How to Achieve Tighter Kernel Scheduling Across Multiple CUDA Streams?

I’ve implemented parallel scheduling logic in my custom AI compiler that identifies parallelizable IR sections and assigns them to different CUDA streams for concurrent execution. While I do observe kernel overlap, the nsys timeline shows kernels aren’t tightly packed with visible idle gaps, and some short-duration kernels that should run in parallel are actually executing serially.
（Kernel Execution Status Excerpt）

（Kernel Execution Status Within a Certain Parallel Group）

My implementation uses multiple streams for parallel execution groups, with kernels typically having sub-millisecond execution times.

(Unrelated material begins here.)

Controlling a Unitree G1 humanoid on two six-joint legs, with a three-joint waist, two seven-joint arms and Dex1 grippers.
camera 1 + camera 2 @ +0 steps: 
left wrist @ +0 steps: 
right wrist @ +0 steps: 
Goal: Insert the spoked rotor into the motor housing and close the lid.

I’ve already implemented stream pool and handle pool logic to avoid repeatedly creating and destroying streams and handles during kernel execution, but scheduling gaps still persist.

Concerning performance: Based on my actual testing, the execution efficiency of my custom compiler with parallel scheduling is still lower than PyTorch’s single default stream execution, which suggests fundamental issues with my scheduling approach.(Although my approach is inherently worse than PyTorch in terms of individual kernel execution time, with an average difference of 1-2x, I believe I should be able to offset this gap through parallel execution and should even be able to perform better than it.)

I have three main questions:

First, how can I make kernels within the same parallel group or across different parallel groups execute with tighter coupling? I’m looking for techniques to minimize the gaps between kernel executions and achieve more seamless transitions.

Second, since I’m calling cuDNN and cuBLAS library functions for some operators, these highly optimized libraries generate many short-duration small kernels as observed in nsys. Is there any way to perform kernel fusion on these predefined cuDNN/cuBLAS API functions, or achieve operator fusion at this level?

Third, is there any approach to optimize cuDNN and cuBLAS API execution efficiency without relying on runtime profiling? I understand that cuDNN’s convolution APIs use algorithm auto-tuning that requires actual execution to determine the optimal algorithm at runtime. This runtime algorithm selection process introduces overhead that interferes with parallel scheduling efficiency. Are there ways to pre-determine or cache optimal algorithms to avoid this runtime overhead?

Of course, if there are other possible issues that could cause the situation described above, I welcome your suggestions as well.

I would greatly appreciate any insights and suggestions from the community to help solve these challenges.

If it were my code, I would probably start by trying to understand resource utilization of each kernel. If you are actually looking for kernel overlap, that will be a necessary consideration. There are lots of internet posts discussing resource utilization as it relates to concurrent (i.e. overlapping) kernel execution.

Beyond that CUDA graphs notionally have these ideas in mind. Tighter scheduling, reduced launch overhead, etc.

These libraries are closed source and generally “opaque”, meaning they are host code routines that call a set of device level work in some unspecified fashion, with no external control over the sequence. So this is not likely to be a productive avenue, IMO. If you find CUBLAS or CUDNN to be problematic, you should first make sure what you are asking for or expecting is reasonable, then file a bug.

In the meantime, CUTLASS is open source, giving you more-or-less complete control. I’m not suggesting there is a one-to-one replacement for every CUBLAS/CUDNN function in CUTLASS. They are quite different, but they cover similar areas.

I would suggest asking detailed CUDNN questions on the CUDNN forum, and specific CUBLAS questions on the CUBLAS (math library) forum.